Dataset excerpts

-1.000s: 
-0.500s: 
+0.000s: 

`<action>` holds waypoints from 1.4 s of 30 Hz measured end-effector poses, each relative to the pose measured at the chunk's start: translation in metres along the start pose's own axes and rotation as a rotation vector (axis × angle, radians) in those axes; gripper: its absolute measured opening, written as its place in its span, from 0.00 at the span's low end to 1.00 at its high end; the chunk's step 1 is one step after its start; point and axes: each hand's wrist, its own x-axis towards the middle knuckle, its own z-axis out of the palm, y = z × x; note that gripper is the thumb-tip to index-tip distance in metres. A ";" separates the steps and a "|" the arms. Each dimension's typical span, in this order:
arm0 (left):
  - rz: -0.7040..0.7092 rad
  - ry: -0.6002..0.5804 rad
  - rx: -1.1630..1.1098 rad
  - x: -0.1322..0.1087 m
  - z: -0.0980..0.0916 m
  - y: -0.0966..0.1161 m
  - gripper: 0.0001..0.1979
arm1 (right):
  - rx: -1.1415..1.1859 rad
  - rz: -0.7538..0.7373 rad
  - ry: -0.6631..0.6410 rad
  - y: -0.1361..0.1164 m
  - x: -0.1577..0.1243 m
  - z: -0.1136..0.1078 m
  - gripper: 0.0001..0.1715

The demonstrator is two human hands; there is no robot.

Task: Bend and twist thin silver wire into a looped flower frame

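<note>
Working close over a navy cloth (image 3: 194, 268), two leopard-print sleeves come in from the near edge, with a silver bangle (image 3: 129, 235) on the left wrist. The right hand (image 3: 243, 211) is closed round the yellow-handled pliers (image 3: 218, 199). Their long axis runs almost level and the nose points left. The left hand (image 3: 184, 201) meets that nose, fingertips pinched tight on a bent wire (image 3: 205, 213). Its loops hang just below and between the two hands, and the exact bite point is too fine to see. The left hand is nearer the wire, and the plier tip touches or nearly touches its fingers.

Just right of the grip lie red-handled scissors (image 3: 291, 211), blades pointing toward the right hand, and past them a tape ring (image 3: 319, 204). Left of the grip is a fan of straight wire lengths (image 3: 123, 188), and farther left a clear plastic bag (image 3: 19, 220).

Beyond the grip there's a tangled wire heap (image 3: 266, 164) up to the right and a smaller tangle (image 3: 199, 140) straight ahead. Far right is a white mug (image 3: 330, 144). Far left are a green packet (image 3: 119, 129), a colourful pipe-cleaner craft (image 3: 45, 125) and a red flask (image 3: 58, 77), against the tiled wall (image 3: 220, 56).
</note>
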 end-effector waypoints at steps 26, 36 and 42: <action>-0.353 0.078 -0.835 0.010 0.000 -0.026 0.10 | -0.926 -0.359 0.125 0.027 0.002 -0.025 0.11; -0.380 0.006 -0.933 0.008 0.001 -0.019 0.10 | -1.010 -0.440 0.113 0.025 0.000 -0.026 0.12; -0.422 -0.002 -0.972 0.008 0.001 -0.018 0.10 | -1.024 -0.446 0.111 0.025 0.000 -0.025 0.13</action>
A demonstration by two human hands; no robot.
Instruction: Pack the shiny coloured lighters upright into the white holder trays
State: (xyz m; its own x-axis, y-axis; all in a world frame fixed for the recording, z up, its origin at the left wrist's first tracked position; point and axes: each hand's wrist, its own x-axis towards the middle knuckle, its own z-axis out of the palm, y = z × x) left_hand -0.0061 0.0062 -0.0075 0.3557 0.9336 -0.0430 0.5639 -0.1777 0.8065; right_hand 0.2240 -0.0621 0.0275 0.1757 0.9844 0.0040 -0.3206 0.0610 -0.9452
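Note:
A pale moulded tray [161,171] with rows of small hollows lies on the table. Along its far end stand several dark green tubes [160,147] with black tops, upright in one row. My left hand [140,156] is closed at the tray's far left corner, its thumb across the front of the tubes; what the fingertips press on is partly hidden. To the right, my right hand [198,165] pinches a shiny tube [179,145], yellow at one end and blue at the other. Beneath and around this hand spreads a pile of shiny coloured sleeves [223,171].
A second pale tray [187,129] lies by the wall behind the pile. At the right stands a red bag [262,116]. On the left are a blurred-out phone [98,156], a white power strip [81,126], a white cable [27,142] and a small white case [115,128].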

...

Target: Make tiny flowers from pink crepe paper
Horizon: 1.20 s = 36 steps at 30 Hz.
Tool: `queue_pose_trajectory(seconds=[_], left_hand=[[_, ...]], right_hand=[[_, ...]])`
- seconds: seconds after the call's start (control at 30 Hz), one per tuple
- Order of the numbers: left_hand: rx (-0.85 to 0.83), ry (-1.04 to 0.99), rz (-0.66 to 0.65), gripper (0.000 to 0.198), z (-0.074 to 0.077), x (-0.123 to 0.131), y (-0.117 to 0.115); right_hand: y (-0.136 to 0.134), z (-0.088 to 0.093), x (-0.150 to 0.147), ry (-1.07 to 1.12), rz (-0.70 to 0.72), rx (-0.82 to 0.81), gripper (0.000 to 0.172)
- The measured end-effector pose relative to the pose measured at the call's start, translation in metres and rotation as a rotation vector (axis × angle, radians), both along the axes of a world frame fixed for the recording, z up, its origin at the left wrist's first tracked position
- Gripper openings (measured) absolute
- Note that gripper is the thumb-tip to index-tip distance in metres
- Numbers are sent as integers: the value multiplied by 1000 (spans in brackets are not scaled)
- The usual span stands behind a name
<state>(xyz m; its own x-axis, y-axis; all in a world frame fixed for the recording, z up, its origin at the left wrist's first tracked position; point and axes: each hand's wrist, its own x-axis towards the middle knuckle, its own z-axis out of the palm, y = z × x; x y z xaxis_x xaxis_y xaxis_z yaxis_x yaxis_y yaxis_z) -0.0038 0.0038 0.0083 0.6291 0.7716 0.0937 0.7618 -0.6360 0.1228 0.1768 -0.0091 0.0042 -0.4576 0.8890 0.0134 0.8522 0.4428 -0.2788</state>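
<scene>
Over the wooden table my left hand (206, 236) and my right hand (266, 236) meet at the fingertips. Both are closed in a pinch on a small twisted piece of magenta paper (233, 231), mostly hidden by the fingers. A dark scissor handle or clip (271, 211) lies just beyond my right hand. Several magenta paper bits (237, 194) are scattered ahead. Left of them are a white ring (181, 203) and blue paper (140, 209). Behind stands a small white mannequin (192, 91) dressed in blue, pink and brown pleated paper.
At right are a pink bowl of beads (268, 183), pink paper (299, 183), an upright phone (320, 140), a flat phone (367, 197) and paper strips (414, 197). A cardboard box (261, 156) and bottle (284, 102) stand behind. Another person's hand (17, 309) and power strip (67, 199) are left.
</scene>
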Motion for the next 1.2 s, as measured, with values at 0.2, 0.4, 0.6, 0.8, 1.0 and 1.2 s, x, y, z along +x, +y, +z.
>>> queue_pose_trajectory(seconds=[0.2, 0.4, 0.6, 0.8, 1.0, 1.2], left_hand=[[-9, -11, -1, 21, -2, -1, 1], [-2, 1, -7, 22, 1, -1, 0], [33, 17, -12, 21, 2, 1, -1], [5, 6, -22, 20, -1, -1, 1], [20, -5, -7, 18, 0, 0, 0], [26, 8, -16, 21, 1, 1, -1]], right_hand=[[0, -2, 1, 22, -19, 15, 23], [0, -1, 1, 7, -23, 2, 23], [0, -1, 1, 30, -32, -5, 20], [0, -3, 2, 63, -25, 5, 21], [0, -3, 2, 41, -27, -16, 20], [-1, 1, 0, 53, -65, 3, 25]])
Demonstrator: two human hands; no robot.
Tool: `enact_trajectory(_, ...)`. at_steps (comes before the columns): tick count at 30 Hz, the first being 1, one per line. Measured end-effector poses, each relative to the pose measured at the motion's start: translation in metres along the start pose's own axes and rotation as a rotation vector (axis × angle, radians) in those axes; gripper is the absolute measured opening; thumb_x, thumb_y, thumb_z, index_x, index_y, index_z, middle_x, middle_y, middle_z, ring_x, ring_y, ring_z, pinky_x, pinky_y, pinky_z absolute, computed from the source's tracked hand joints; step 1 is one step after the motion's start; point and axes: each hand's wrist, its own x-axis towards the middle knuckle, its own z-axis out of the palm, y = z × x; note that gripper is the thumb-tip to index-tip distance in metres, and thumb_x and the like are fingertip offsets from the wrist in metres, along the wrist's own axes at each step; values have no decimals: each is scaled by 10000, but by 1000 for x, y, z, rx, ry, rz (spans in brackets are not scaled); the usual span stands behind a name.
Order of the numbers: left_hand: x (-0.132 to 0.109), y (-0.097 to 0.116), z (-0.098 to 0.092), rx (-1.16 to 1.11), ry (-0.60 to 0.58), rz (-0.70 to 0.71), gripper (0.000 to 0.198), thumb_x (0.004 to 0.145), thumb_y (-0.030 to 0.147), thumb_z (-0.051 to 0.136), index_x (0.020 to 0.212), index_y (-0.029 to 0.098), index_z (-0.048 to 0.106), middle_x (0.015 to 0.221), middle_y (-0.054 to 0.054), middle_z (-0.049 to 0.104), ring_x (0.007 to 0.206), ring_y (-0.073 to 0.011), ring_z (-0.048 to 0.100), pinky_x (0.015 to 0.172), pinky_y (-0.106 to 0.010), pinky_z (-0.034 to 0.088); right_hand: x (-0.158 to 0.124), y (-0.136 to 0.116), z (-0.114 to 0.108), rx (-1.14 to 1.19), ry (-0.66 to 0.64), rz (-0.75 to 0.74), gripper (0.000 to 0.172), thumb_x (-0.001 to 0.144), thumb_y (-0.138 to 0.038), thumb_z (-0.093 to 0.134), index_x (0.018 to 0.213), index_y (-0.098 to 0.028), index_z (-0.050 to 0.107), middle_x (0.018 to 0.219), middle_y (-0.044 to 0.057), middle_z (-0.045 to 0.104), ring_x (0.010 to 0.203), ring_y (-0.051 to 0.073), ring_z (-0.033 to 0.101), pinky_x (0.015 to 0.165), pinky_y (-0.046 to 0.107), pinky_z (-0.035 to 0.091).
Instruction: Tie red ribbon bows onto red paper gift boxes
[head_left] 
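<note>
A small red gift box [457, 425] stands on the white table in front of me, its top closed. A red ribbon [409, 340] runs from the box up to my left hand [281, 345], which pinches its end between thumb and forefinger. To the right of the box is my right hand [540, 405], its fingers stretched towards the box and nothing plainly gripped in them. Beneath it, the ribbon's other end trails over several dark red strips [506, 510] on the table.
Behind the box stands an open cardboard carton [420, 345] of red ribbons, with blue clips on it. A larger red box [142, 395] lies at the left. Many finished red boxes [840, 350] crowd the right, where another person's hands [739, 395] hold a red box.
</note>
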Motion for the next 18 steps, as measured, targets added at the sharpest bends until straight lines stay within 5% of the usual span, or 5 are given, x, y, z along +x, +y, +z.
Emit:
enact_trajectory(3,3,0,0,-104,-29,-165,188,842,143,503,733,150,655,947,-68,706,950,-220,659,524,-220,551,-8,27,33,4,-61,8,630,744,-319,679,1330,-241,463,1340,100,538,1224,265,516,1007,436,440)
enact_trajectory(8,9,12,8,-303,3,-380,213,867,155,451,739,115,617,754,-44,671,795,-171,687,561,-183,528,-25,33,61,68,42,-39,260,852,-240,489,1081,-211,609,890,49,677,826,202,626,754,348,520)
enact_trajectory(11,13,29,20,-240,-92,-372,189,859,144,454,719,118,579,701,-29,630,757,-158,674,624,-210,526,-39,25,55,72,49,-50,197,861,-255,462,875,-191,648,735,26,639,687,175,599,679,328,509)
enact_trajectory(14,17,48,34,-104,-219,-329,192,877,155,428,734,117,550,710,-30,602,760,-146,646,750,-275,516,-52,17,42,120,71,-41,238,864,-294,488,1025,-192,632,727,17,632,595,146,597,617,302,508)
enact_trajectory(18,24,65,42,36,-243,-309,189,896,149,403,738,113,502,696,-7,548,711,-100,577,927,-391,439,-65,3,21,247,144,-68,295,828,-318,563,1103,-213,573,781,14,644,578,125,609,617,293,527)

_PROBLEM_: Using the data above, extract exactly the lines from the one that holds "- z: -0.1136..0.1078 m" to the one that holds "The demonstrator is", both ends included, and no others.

_RESPONSE TO THE TASK_:
  - z: -0.1136..0.1078 m
  - gripper: 0.0001..0.1715

The demonstrator is two human hands; there is no robot.

There is nothing else to add to the answer.